Overall Vote Recommendation
Yes
Principle Criteria
neutral
Free Enterprise
positive
Property Rights
positive
Personal Responsibility
neutral
Limited Government
positive
Individual Liberty
Digest

HB 4847 seeks to enhance transparency in Texas school finance by amending Section 26.17 of the Tax Code to require appraisal districts to include additional information in their online tax databases about the “recapture” of property tax revenue by the state. This applies specifically to properties located in school districts that exceed their state funding entitlement and are required to reduce their local revenue levels by paying recapture payments (commonly known as “Robin Hood” payments) to the state in accordance with Chapter 49 of the Education Code.

Under this bill, appraisal districts must disclose for each applicable property the percentage of the school district’s maintenance and operations (M&O) tax revenue that is subject to recapture and the percentage that is not. In addition to these data points, the bill mandates the inclusion of a standardized, detailed explanatory statement. This statement describes how the state sets per-student funding levels, the sequence of local versus state contributions, and the fiscal role of recapture in helping the state meet its obligations to less property-wealthy districts. It also notes that the redirection of recaptured funds may reduce the state’s need to allocate general revenue to education, thereby allowing budgetary flexibility.

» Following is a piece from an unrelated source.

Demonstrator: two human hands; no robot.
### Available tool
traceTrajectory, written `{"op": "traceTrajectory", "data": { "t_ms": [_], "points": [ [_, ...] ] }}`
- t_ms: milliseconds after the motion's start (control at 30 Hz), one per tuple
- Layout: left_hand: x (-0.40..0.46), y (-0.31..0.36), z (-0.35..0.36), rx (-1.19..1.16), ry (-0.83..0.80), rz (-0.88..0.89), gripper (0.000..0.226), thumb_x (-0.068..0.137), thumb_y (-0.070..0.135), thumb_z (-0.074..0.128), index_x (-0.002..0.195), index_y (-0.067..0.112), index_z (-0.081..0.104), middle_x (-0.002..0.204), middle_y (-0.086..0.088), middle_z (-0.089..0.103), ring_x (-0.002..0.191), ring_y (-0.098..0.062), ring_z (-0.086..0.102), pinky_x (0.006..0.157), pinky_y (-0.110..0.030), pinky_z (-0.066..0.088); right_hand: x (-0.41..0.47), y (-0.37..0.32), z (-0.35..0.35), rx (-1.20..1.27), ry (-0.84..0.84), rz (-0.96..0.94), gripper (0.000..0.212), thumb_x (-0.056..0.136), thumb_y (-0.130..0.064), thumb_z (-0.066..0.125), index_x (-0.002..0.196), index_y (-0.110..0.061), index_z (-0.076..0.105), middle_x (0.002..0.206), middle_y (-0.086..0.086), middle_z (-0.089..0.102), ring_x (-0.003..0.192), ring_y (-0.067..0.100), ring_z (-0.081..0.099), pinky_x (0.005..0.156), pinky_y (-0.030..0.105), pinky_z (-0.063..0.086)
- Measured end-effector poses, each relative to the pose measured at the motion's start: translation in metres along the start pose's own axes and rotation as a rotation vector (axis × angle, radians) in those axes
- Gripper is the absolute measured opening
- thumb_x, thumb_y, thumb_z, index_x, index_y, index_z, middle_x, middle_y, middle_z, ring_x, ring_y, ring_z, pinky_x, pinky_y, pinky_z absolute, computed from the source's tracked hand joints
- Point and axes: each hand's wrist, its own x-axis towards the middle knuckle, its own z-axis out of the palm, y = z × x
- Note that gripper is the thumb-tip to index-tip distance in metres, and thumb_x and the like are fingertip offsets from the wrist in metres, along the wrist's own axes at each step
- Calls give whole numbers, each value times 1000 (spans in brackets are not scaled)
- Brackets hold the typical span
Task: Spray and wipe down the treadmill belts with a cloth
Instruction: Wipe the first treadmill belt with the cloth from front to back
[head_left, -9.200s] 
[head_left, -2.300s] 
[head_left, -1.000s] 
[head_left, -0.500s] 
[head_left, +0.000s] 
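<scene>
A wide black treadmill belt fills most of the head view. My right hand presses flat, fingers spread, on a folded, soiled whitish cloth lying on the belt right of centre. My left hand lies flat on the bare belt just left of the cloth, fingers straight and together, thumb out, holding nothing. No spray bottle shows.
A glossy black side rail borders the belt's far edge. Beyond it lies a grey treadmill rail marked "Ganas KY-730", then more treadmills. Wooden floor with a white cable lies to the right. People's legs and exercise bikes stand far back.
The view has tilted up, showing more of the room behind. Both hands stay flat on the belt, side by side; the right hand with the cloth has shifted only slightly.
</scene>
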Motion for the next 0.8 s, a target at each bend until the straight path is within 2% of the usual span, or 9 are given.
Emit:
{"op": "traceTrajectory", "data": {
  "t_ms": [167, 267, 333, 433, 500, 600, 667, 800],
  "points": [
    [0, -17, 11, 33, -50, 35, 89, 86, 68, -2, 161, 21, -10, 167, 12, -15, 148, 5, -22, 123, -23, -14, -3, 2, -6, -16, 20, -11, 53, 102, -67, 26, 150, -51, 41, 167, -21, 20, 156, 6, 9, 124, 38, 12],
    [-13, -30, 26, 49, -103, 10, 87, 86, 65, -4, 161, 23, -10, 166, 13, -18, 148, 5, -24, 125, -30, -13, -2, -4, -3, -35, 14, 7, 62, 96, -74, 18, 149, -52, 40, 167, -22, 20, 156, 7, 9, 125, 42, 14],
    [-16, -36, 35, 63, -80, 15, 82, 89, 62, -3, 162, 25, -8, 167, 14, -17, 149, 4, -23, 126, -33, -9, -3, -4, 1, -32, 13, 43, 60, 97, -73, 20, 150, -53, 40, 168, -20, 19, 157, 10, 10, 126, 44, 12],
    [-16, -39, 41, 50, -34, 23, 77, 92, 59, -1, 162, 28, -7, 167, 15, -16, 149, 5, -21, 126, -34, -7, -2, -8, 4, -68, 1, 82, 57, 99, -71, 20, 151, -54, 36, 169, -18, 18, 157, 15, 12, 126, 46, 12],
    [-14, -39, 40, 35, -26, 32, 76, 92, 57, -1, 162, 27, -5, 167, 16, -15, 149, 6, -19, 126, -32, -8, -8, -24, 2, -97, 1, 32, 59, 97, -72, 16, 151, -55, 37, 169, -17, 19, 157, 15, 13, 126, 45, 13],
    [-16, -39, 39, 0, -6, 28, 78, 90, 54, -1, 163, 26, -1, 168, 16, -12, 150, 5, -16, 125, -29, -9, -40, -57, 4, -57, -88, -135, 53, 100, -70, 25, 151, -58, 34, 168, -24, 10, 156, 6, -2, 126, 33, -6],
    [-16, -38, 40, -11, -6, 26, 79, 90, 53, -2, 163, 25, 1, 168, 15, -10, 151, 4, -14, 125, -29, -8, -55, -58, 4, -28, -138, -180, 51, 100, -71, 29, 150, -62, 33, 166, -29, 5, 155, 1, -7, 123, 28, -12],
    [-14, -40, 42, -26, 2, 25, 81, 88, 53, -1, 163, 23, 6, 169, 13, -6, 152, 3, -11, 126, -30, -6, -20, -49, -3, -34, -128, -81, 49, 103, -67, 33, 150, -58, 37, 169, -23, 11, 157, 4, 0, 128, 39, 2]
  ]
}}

The proposed changes aim to clarify for taxpayers how their property taxes are used, especially in wealthier districts that pay into the recapture system. The bill does not alter the recapture mechanism itself but seeks to make its financial implications more visible and better understood through enhanced public reporting.

The originally filed version of HB 4847 included two key provisions affecting both the county tax websites and printed tax bills. First, it amended Section 26.16 of the Tax Code to require that county assessor-collectors post on the county’s website the percentage of maintenance and operations (M&O) tax revenue paid as recapture by school districts subject to Chapter 49. Second, it added similar language to Section 31.01 of the Tax Code, mandating that printed tax bills (or separate statements) display the same recapture data and explanatory narrative for applicable school districts.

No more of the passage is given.